Your assignment ->
The data beneath this task is to be duplicated exactly, in its entirety.

Supplied material ->
________________________________________
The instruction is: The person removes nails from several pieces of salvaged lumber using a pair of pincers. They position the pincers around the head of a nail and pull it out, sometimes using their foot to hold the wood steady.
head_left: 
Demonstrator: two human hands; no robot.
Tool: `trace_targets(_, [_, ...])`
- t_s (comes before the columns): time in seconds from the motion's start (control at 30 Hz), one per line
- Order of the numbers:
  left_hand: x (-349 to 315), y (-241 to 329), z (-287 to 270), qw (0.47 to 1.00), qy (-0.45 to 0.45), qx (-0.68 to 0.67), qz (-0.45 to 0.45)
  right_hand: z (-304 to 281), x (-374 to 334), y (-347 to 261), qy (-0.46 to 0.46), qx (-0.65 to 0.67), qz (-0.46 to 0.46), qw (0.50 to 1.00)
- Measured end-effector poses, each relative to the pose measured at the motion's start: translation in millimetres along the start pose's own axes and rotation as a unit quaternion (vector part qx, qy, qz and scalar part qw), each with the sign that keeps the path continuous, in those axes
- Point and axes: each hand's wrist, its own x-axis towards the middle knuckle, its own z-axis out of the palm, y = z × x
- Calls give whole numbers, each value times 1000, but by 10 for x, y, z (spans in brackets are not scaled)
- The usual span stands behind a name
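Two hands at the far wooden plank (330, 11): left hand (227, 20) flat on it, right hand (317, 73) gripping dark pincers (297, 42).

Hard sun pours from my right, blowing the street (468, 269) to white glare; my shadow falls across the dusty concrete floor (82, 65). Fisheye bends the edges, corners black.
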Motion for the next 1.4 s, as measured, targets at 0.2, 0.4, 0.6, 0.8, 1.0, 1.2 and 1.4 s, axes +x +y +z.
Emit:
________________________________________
Answer to this task ->
The instruction is: The person removes nails from several pieces of salvaged lumber using a pair of pincers. They position the pincers around the head of a nail and pull it out, sometimes using their foot to hold the wood steady.
head_left: 
Demonstrator: two human hands; no robot.
Tool: `trace_targets(_, [_, ...])`
- t_s (comes before the columns): time in seconds from the motion's start (control at 30 Hz), one per line
- Order of the numbers:
  left_hand: x (-349 to 315), y (-241 to 329), z (-287 to 270), qw (0.47 to 1.00), qy (-0.45 to 0.45), qx (-0.68 to 0.67), qz (-0.45 to 0.45)
  right_hand: z (-304 to 281), x (-374 to 334), y (-347 to 261), qy (-0.46 to 0.46), qx (-0.65 to 0.67), qz (-0.46 to 0.46), qw (0.50 to 1.00)
- Measured end-effector poses, each relative to the pose measured at the motion's start: translation in millimetres along the start pose's own axes and rotation as a unit quaternion (vector part qx, qy, qz and scalar part qw), each with the sign that keeps the path continuous, in those axes
- Point and axes: each hand's wrist, its own x-axis towards the middle knuckle, its own z-axis out of the palm, y = z × x
- Calls give whole numbers, each value times 1000, but by 10 for x, y, z (spans in brackets are not scaled)
- The usual span stands behind a name
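Two hands at the far wooden plank (330, 11): left hand (227, 20) flat on it, right hand (317, 73) gripping dark pincers (297, 42).

Hard sun pours from my right, blowing the street (468, 269) to white glare; my shadow falls across the dusty concrete floor (82, 65). Fisheye bends the edges, corners black.
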Motion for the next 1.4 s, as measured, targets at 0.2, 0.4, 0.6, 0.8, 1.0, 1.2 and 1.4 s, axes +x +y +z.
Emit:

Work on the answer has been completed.